▶ **To do**
Return the run of lines below that opens with the line containing "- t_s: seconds" and closes with the line containing "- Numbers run", keeping each one exact.

▶ **Information shown**
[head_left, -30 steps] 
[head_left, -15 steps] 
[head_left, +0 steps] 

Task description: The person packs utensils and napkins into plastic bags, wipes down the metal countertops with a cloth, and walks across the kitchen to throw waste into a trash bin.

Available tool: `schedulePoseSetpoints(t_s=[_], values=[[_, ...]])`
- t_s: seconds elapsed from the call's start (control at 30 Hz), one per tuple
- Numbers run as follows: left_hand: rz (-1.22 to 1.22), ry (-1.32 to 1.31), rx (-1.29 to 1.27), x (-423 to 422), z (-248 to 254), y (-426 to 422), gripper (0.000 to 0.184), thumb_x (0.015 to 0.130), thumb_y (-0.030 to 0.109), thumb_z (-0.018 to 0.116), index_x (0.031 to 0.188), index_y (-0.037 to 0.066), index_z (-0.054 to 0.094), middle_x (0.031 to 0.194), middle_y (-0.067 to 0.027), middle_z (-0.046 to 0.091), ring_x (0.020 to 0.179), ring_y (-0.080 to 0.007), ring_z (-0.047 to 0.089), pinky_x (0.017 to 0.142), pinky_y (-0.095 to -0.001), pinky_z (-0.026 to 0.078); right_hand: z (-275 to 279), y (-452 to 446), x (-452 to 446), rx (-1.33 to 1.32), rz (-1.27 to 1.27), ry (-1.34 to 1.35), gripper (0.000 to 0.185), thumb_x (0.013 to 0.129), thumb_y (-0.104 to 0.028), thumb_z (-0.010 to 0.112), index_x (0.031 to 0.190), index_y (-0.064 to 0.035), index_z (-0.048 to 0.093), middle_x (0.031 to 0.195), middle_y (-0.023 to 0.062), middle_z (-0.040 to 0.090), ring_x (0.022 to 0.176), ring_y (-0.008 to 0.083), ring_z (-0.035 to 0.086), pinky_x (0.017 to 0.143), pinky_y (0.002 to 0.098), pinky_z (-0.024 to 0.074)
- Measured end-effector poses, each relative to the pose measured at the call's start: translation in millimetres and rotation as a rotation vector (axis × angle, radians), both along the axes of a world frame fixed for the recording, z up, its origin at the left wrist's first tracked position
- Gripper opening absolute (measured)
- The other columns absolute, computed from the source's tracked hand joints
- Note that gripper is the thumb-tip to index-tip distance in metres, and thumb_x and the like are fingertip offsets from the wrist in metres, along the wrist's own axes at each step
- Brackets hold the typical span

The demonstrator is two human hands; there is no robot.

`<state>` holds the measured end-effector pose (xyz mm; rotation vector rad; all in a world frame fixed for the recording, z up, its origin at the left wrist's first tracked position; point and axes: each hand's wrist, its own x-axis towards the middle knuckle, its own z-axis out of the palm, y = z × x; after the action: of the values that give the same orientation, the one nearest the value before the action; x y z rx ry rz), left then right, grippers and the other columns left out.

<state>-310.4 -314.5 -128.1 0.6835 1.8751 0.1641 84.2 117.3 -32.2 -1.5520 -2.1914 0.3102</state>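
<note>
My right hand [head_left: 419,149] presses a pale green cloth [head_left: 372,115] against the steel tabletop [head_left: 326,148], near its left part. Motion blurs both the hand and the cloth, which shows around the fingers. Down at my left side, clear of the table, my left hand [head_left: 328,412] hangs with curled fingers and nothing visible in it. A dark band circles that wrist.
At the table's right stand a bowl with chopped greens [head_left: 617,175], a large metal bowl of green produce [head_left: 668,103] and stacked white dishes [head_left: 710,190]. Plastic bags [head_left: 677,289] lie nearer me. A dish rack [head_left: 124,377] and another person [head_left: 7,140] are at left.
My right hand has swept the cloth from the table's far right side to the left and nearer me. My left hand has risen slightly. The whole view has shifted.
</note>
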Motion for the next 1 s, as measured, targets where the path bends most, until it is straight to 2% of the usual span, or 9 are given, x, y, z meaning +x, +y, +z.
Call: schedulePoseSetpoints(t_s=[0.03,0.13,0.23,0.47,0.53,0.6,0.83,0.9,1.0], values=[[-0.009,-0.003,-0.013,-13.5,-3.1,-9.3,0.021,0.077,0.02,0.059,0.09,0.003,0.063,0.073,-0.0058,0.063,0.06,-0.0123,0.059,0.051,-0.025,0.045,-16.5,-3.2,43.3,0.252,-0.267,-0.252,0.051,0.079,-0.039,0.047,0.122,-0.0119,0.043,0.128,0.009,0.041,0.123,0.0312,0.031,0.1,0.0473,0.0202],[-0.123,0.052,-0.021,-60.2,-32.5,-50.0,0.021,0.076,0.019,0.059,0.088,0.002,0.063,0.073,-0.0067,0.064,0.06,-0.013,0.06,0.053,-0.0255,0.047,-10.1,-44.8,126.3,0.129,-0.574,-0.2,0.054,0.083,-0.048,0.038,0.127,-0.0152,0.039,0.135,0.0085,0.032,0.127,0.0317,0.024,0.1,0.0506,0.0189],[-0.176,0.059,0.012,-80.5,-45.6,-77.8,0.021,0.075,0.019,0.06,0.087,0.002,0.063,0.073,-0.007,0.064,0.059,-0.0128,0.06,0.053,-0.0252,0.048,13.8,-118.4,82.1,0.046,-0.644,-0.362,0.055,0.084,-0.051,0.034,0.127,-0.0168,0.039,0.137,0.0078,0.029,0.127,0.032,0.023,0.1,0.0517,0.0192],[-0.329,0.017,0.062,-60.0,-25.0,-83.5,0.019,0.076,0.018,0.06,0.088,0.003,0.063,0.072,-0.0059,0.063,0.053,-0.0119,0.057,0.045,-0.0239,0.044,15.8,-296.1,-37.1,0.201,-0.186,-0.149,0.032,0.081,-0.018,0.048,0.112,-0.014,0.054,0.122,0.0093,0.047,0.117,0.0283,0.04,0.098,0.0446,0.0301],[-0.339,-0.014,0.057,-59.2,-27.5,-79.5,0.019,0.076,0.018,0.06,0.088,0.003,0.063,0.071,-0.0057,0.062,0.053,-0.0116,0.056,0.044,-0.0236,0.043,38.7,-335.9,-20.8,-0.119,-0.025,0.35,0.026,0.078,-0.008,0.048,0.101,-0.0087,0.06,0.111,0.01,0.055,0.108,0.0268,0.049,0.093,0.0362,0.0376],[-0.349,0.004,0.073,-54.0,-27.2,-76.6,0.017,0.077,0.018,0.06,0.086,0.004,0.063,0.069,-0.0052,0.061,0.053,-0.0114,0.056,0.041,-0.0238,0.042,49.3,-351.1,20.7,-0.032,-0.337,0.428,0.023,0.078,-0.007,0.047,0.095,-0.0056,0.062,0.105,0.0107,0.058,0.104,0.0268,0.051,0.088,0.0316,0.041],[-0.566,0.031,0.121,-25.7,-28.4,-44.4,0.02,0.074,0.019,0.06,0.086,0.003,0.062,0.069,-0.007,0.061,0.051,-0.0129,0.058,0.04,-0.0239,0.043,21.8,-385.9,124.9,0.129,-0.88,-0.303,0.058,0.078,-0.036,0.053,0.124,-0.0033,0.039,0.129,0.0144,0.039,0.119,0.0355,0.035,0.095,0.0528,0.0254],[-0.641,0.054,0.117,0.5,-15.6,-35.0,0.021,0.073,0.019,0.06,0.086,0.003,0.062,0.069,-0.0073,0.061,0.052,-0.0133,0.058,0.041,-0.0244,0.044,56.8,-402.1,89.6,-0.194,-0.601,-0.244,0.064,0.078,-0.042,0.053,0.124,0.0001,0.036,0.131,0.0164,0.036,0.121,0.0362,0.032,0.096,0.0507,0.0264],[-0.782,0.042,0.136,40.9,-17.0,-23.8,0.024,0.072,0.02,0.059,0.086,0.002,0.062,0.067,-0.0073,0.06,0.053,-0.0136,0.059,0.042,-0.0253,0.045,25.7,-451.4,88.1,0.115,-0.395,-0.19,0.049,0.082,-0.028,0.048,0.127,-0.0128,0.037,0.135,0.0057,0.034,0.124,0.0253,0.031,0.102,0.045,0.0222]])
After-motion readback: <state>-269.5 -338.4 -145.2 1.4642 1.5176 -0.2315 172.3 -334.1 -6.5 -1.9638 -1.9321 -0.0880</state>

▶ **Problem solution**
- t_s: seconds elapsed from the call's start (control at 30 Hz), one per tuple
- Numbers run as follows: left_hand: rz (-1.22 to 1.22), ry (-1.32 to 1.31), rx (-1.29 to 1.27), x (-423 to 422), z (-248 to 254), y (-426 to 422), gripper (0.000 to 0.184), thumb_x (0.015 to 0.130), thumb_y (-0.030 to 0.109), thumb_z (-0.018 to 0.116), index_x (0.031 to 0.188), index_y (-0.037 to 0.066), index_z (-0.054 to 0.094), middle_x (0.031 to 0.194), middle_y (-0.067 to 0.027), middle_z (-0.046 to 0.091), ring_x (0.020 to 0.179), ring_y (-0.080 to 0.007), ring_z (-0.047 to 0.089), pinky_x (0.017 to 0.142), pinky_y (-0.095 to -0.001), pinky_z (-0.026 to 0.078); right_hand: z (-275 to 279), y (-452 to 446), x (-452 to 446), rx (-1.33 to 1.32), rz (-1.27 to 1.27), ry (-1.34 to 1.35), gripper (0.000 to 0.185), thumb_x (0.013 to 0.129), thumb_y (-0.104 to 0.028), thumb_z (-0.010 to 0.112), index_x (0.031 to 0.190), index_y (-0.064 to 0.035), index_z (-0.048 to 0.093), middle_x (0.031 to 0.195), middle_y (-0.023 to 0.062), middle_z (-0.040 to 0.090), ring_x (0.022 to 0.176), ring_y (-0.008 to 0.083), ring_z (-0.035 to 0.086), pinky_x (0.017 to 0.143), pinky_y (0.002 to 0.098), pinky_z (-0.024 to 0.074)

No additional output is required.